Di sisi lain, Puan mengimbau kepada korban-korban kekerasan seksual agar berani bersuara. Pasalnya, tak sedikit perempuan dan korban lainnya merasa malu dan tak berdaya untuk mengungkapkan kasus kekerasan seksual.
“Tidak perlu khawatir atau takut karena korban kekerasan seksual akan mendapat perlindungan, termasuk kerahasiaan identitas diri. Pengungkapan kasus kekerasan seksual dapat membantu agar kasus serupa dapat dihindari,” ujarnya.
Untuk mendorong korban berani bicara dan melapor, unit-unit pelaksana teknis kasus kekerasan seksual diminta untuk dapat bekerja secara optimal.
Politisi Fraksi PDI-Perjuangan itu juga berharap ada partisipasi publik, karena dapat membantu penyelesaian dan pencegahan kasus kekerasan seksual.
“Dibutuhkan sosialisasi yang masif dari pemerintah bekerja sama dengan organisasi perempuan, organisasi kemasyarakatan, dan jaringan masyarakat untuk menumbuhkan kesadaran publik agar pencegahan kekerasan seksual bisa dilakukan secara maksimal,” pungkasnya.
Puan mendesak seluruh kementerian/lembaga untuk mengungkap kasus-kasus kekerasan seksual di institusinya beserta ketegasan dalam penanganannya.
Hal itu, menurut dia, diperlukan sebagai pembelajaran bagi pejabat negara maupun pegawai di institusi negara agar tidak menjadi pelaku kekerasan seksual.
“Seluruh kantor kementerian maupun lembaga negara beserta lingkungan sosialnya harus mampu memberikan rasa aman dan nyaman bagi perempuan untuk bisa berdaya dan mengaktualisasi diri.
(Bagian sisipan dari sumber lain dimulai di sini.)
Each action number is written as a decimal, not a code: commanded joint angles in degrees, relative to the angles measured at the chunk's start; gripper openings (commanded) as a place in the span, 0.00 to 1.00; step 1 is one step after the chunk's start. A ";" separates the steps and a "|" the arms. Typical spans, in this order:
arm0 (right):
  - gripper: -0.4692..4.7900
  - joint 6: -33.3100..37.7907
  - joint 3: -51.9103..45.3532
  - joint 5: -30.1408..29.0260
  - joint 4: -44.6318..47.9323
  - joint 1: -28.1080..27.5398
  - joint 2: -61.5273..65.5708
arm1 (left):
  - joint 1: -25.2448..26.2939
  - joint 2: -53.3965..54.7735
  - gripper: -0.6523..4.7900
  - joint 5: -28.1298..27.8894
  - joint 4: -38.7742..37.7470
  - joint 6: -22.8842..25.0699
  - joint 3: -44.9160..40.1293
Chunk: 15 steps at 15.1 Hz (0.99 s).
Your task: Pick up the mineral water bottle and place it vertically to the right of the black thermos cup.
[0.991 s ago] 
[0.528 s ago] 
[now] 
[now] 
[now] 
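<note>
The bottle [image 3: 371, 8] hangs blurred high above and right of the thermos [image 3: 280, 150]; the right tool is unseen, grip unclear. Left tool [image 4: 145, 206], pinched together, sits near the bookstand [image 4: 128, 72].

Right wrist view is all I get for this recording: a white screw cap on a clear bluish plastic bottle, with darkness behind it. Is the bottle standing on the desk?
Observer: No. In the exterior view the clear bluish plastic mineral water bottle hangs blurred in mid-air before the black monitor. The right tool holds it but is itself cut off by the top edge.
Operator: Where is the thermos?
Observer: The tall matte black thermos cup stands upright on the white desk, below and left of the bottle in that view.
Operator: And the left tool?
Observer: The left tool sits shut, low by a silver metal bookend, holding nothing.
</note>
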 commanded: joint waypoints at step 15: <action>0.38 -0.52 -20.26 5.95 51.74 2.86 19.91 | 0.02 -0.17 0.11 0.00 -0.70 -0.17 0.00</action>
Kejadian seperti ini tidak boleh terulang lagi,” tutup Puan.
Sebelumnya, Sekretaris Kementerian Koperasi dan UKM Arif Rahman Hakim memberikan keterangan terkait kasus pelecehan seksual pada 2019 dengan pelaku oknum PNS terhadap pegawai honorer, dan mendukung proses penyelesaian yang adil bagi korban dan keluarga.
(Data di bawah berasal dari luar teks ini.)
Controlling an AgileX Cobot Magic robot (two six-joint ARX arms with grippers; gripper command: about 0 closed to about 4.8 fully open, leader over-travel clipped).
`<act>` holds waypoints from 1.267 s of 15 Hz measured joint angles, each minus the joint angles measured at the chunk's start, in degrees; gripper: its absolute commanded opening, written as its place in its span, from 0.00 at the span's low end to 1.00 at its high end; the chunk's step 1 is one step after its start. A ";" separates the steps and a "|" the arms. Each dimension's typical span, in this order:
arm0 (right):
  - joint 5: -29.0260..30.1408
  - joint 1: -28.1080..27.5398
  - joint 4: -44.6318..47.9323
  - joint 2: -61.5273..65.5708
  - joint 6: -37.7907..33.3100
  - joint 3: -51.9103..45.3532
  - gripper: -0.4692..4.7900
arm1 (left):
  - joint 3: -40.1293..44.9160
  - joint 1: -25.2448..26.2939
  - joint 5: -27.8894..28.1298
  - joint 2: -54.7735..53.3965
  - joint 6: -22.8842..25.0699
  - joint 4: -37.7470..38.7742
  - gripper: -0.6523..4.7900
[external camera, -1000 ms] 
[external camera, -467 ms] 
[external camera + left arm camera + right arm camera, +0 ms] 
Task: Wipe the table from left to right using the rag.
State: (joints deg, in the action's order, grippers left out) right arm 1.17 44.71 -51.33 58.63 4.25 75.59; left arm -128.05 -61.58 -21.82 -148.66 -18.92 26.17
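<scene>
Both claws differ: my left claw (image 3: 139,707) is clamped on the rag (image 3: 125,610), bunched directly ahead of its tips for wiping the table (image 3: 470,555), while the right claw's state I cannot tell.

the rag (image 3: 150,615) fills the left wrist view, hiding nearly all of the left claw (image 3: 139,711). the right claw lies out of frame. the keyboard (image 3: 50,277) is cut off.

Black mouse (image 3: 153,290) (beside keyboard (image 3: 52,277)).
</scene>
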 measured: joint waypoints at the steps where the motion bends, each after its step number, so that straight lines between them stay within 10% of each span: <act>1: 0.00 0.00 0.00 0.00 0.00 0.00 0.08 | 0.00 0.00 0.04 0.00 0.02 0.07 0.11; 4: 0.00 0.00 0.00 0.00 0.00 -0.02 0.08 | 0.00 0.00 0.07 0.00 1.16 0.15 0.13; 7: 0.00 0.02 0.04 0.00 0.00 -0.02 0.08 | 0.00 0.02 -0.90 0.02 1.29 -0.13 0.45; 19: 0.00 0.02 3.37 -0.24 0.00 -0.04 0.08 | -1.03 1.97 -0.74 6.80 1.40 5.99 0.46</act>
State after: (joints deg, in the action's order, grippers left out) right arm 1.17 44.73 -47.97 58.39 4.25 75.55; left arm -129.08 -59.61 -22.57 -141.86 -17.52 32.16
“Tidak benar sama sekali (Kemenkop UKM abai dan lindungi pelaku). Dari awal kasus ini Kemenkop UKM sudah memberikan pendampingan melaporkan kepada pihak berwajib dan memberikan sanksi disiplin untuk para pelaku,” tegas Arif dalam konferensi pers yang digelar di gedung Kementerian Koperasi & UKM di Jakarta, Senin (24/10).
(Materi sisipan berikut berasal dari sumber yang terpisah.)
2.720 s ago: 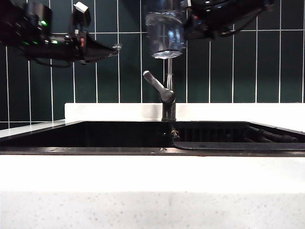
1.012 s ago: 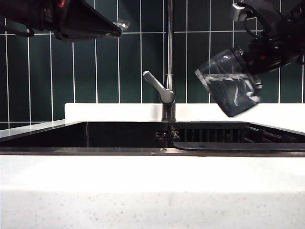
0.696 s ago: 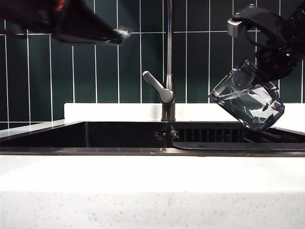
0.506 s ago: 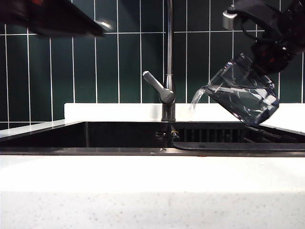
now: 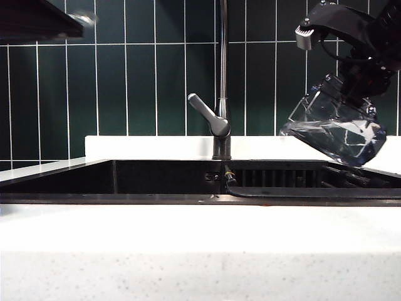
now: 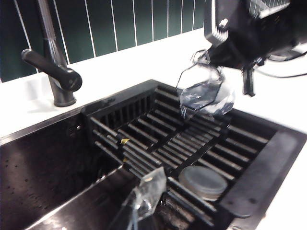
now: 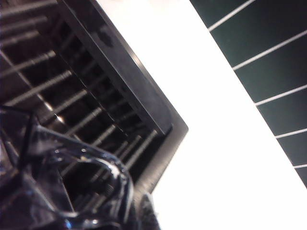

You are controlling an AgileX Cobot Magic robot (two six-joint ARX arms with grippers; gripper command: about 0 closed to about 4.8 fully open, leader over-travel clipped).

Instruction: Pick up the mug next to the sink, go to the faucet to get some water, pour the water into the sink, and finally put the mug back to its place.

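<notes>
The clear faceted mug (image 5: 334, 130) hangs tilted, mouth down toward the faucet side, over the ribbed rack of the black sink (image 5: 125, 179). My right gripper (image 5: 354, 85) is shut on its upper wall. The left wrist view shows the same mug (image 6: 205, 91) under the right gripper (image 6: 229, 46), above the rack. In the right wrist view the mug's rim (image 7: 79, 165) fills the near corner. The grey faucet (image 5: 221, 69) stands at the middle, its lever angled left. My left gripper (image 5: 83, 19) is shut and empty, high at the far left; its fingertips (image 6: 146, 191) hover over the basin.
A round metal drain cover (image 6: 202, 181) lies in the rack part of the sink (image 6: 163, 139). White counter (image 7: 206, 124) borders the sink on the right, with a dark green tiled wall (image 5: 156, 81) behind. The faucet lever (image 6: 50, 69) sticks out over the basin.
The mug tipped further and shifted right; a stream of water ran from its lip half a second ago and no stream shows now. My left gripper drew back to the upper left.
</notes>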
Arif menjelaskan, para pelaku yang terdiri dari empat orang telah mendapatkan sanksi disiplin berat yakni berat yaitu WH dan ZP dijatuhi sanksi hukuman penurunan jabatan setingkat lebih rendah dari kelas jabatan 7 (analis) menjadi kelas jabatan 3 (pengemudi) selama satu tahun, kemudian MF dan NN yakni pekerja honorer telah dijatuhi sanksi pemberhentian pekerjaan pada 2020.
Sementara itu, terkait permasalahan yang dihadapi oleh korban ND, Arif menyatakan, pihaknya memastikan agar seluruh hak-hak korban diberikan serta berkomitmen melakukan pendampingan terhadap korban dan mendorong penyelesaian kasus dengan seadil-adilnya.
Kemudian terhadap pemulihan kondisi psikis korban, pihaknya turut prihatin dengan melakukan pendampingan pemulihan pascakejadian serta memfasilitasi korban mendapatkan pekerjaan di instansi lain.
“Hak gaji yang bersangkutan telah diselesaikan sampai dengan Januari 2020. Selain itu kami juga memfasilitasi terduga korban untuk bekerja sebagai tenaga outsourcing honorer di instansi lain dan masih bekerja sampai saat ini,” tukasnya.